For 2017, the Company currently plans to ship between 56 and 59 million tons, with current commitments to sell 56 million tons, which includes 3.5 million tons contracted with export customers. Nearly all of the 56 million tons are under fixed-price contracts with a weighted-average price of $12.18 per ton. The approximately 1 million tons for 2017 that were priced during the second quarter of 2017 averaged $11.63 per ton, in line with prevailing prices at that time.

The Company is currently contracted to sell 34 million tons in 2018. Of this committed production, 32 million tons are under fixed-price contracts with a weighted-average price of $12.49 per ton. For 2018, there were 5 million tons contracted during the second quarter of 2017 at an average of $12.38 per ton.

International Outlook

International thermal coal prices softened during the second quarter of 2017 with import demand growth led by China, South Korea, and southeast Asia countries. China has led the growth in imports of thermal coal (includes bituminous, sub-bituminous and lignite) increasing 20 million tonnes or 37 percent over the first six months of 2016. Year to date, Chinese domestic production rebounded during the second quarter of 2017 with an increase of almost 60 million tonnes, or 4 percent, from a relatively flat first quarter of 2017. China’s strong domestic production and imports were driven by a year-to-date increase in electric generation of over 7 percent, which was mostly supplied by coal-fired generation. In South Korea, the commissioning of several new coal-fired units in 2016 increased imports of thermal coal by over 7 million tonnes, or 20 percent, through May 2017.

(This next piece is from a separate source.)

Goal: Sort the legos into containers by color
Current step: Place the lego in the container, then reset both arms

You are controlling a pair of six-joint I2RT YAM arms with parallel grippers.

During the quarter, no new additional export sales were booked as the Company managed and adjusted shipment volumes to be delivered in the second and third quarters due to the slower than planned rail ramp up. The Company has reduced its full-year export forecast from 5 million tons to 4.5 million tons, of which 3.5 million tons are currently committed. Industry benchmark pricing for export tons softened but remained within an economic range during the second quarter of 2017 on very few trades. Activity has recently increased and international coal prices have firmed as Asian utilities have begun making purchases for the second half of the year. The Company’s remaining uncommitted export volumes are for fourth quarter shipments, and those sales are expected to be contracted during the third quarter.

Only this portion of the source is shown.